Mas existe um lado B. Infelizmente, como qualquer movimento humano, tem furos, lacunas, defeitos horrorosos. Não creio que Jesus o quisesse. Mas Ele próprio teve que suportar, uma geração incrédula e perversa. E esses termos foram usados pelo próprio Jesus, por causa da ineficácia de seus discípulos. Não eram pessoas más, de propósito negativo, apenas não haviam entendido o que Seu Senhor estava requerendo. Apesar disso, não se pode justificar um empobrecimento que se agrava, em proporção direta ao crescimento numérico evangélico brasileiro.

Quando vi uma referência a dois irmãos e sua mãe, em diversos meios de comunicação, por cantarem uma versão “chacoteada” da música Pará a Nossa Alegria, que quase todos nós usamos nos anos 80, para evangelizar, em impactos evangelísticos, Brasil afora, não pude evitar minha indignação. Não por causa da pobre familia, que até ganhou campanha do programa Pânico para ganharem uma casa. O triste é perceber como estamos sendo destaque de forma tão fraca. O que temos mostrado como movimento diante do resto do Brasil?

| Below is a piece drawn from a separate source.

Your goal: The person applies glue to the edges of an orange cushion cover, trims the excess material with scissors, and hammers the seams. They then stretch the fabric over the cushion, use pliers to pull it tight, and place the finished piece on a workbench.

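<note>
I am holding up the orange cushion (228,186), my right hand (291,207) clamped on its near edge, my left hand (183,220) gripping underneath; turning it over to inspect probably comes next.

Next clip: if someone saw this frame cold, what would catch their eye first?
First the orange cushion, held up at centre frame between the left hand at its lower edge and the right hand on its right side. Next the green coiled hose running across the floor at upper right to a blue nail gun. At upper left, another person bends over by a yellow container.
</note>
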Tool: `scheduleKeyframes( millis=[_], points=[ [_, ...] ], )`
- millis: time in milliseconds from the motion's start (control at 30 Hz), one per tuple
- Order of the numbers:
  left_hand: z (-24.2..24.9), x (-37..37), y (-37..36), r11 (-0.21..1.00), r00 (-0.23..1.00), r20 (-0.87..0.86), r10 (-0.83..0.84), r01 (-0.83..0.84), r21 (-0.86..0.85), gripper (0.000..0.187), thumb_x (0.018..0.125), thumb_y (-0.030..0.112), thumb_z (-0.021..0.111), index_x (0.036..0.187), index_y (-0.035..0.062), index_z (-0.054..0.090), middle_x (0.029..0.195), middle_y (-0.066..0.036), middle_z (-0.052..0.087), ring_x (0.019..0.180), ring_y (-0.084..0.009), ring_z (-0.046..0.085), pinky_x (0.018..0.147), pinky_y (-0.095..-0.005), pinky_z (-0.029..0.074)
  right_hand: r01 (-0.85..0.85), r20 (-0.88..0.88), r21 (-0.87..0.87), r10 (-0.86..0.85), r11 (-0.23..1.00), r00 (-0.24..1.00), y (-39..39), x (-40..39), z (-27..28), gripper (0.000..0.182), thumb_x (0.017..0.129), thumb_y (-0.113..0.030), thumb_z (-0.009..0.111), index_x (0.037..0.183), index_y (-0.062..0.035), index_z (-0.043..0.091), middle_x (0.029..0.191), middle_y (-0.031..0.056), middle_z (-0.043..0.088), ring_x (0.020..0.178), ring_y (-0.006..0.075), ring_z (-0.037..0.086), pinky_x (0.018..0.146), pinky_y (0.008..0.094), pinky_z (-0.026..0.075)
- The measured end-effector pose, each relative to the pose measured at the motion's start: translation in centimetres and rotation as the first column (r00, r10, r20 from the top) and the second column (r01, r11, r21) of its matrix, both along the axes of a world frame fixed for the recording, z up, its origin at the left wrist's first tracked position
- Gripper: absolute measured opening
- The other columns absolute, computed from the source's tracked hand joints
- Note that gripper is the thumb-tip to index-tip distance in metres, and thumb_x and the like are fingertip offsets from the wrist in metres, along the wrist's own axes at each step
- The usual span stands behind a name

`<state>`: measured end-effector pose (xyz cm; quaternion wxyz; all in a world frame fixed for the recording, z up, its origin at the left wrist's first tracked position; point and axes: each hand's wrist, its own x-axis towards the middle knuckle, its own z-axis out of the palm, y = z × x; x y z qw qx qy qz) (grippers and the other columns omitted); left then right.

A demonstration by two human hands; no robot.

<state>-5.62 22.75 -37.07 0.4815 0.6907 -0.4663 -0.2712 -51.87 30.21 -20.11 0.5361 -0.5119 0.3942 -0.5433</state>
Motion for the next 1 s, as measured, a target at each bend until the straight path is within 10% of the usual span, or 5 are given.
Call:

Mais recentemente, corei de vergonha ao ver uma reportagem sobre uma operação da policia gaúcha chamada de “Deus está vendo”, para prender pastores envolvidos com venda de carros roubados. Com um movimento de proporções monumentais, como o evangélico, é inevitável que haja esse tipo de mau exemplo. O revoltante é que o correto chega a parecer numericamente inferior. Porque a fumaça levantada por esses últimos é realmente muito alta.

Eu acredito no que Jesus começou. E Ele, mesmo sendo solitário – ao final do Seu ministério foi abandonado -, estabeleceu em si próprio o correto, o ideal, o que deveria ser feito. Ser minoria não indica perda de terreno. Foram os menores e mais inexpressivos socialmente, os que produziram a revolução de leigos inconformados, segundo Romanos 12, mas extremamente comprometidos com o Evangelho do Rei Nazareno.

É hora de virarmos o jogo. Não tentando um movimento pirotécnico, mais uma caminhada de retorno, através da Bíblia, oração e uma pratica baseada em mudanças profundas, interiores, que se revelem aos homens. Essa caminhada, sim, revelará um caminho bom, embora doloroso e solitário. Afinal, ninguém disse que seria fácil.